Given the dictionary, medals, sort it by the medal count. Save the three countries with the highest medal count to the list, top_three.

medals = {'Japan':41, 'Russia':56, 'South Korea':21, 'United States':121, 'Germany':42, 'China':70}

This question may seem very easy to many of you, but i'm curious how you approach it.

Thanks

first, a dictionary is a hashed table, so by default is not sort-able other than by insertion ordered (which is automatic with versions of python starting with 3.7.
you can, however extract the keys into a list, and then sort the list, effectively creating an ordered index into the dictionary
Example with your dictionary:

>>> medals = {'Japan':41, 'Russia':56, 'South Korea':21, 'United States':121, 'Germany':42, 'China':70}
>>> keys = medals.keys()
>>> for key in keys:
...     print(f'key: {key}, value: {medals[key]}') 
key: Japan, value: 41
key: Russia, value: 56
key: South Korea, value: 21
key: United States, value: 121
key: Germany, value: 42
key: China, value: 70
>>> 
>>> # or by medal count:
>>> klist = []
>>> for key, value in medals.items():
...     klist.append([key, value])
...
>>> klist
[['Japan', 41], ['Russia', 56], ['South Korea', 21], ['United States', 121], ['Germany', 42], ['China', 70]]
>>> sorted(klist, key=lambda klist: klist[1])
[['South Korea', 21], ['Japan', 41], ['Germany', 42], ['Russia', 56], ['China', 70], ['United States', 121]]
>>>

Iterate over medals.items(), which will give you key/value pairs. Make a list of value/key tuples. Sorting that list will sort by value.
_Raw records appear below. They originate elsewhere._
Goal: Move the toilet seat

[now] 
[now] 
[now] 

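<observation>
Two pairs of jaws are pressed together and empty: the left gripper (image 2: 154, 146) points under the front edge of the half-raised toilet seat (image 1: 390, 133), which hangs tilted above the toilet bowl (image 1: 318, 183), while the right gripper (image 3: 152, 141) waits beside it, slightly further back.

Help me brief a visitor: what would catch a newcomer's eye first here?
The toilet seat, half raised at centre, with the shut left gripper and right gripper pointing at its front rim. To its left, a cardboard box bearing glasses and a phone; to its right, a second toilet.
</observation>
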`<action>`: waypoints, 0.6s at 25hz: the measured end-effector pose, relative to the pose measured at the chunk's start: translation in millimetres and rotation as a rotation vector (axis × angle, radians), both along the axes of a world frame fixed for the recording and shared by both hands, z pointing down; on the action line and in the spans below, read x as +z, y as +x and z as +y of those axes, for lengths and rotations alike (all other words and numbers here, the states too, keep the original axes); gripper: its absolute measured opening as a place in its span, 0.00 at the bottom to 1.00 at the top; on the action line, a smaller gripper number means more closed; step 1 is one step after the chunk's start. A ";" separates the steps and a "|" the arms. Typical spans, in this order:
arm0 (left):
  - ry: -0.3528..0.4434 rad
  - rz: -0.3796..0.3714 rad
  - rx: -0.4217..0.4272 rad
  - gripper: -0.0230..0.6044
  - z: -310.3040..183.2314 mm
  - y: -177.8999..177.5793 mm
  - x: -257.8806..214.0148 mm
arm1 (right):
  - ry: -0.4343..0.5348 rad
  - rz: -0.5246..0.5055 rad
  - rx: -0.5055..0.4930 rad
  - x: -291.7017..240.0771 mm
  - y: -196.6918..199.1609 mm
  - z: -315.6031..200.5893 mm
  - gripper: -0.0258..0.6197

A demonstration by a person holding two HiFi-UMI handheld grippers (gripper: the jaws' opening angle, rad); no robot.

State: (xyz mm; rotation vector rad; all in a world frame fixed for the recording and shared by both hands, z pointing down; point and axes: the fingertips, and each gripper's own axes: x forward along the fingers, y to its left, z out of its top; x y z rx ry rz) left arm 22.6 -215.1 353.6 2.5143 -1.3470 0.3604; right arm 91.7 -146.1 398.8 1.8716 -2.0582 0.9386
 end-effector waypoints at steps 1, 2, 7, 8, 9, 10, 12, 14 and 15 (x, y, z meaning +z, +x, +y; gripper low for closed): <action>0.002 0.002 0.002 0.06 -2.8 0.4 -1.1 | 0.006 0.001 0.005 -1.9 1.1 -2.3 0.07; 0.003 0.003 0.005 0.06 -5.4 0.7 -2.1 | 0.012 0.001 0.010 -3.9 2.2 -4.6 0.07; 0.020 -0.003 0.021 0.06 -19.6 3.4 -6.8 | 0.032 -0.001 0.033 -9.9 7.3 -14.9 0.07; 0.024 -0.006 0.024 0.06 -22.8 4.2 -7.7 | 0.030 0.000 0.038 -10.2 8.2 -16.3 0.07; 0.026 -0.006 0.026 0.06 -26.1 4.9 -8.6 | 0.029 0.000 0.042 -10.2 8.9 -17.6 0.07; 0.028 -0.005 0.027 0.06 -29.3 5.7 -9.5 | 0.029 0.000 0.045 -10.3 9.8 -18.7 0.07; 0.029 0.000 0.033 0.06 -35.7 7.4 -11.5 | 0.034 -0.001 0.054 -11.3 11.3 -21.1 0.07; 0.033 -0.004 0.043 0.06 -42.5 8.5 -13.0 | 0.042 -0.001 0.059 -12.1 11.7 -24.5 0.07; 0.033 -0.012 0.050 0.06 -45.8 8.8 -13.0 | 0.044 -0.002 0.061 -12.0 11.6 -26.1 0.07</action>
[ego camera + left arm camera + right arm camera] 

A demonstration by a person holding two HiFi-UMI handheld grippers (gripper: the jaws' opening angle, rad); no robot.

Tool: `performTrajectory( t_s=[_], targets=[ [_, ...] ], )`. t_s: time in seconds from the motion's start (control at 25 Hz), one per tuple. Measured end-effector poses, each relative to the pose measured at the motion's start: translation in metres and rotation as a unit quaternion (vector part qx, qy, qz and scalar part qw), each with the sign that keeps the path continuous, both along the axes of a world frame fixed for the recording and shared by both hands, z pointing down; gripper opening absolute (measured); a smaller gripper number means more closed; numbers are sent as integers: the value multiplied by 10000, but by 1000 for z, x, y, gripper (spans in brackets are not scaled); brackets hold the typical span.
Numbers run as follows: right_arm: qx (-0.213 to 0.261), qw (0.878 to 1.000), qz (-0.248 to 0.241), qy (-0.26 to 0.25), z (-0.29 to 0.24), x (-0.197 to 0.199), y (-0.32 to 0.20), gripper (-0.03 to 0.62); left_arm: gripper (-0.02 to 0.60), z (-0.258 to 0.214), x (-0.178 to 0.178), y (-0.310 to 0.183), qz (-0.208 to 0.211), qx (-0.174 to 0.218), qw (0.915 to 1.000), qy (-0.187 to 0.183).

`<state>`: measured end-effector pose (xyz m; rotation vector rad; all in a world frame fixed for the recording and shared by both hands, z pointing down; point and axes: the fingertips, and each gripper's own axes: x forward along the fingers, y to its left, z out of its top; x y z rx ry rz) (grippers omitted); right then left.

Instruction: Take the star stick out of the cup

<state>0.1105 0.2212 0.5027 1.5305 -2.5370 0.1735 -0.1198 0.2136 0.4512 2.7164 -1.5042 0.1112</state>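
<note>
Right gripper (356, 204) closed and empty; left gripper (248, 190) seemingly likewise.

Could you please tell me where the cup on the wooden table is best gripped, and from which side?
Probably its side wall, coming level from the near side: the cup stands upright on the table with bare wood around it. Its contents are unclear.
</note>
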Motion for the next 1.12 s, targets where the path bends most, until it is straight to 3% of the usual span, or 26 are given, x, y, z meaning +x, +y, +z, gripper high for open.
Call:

Just a advice,you are doing a unnecessary step with klist Larz60+.

>>> medals = {'Japan':41, 'Russia':56, 'South Korea':21, 'United States':121, 'Germany':42, 'China':70}
>>> sorted(medals.items(), key=lambda v: v[1])
[('South Korea', 21),
 ('Japan', 41),
 ('Germany', 42),
 ('Russia', 56),
 ('China', 70),
 ('United States', 121)]

(Feb-08-2019, 03:27 PM)farzankh Wrote: [ -> ]Save the three countries with the highest medal count to the list, top_three.

>>> medals = {'Japan':41, 'Russia':56, 'South Korea':21, 'United States':121, 'Germany':42, 'China':70}
>>> sorted(medals.items(), key=lambda v: v[1], reverse=True)[:3]
[('United States', 121), ('China', 70), ('Russia', 56)]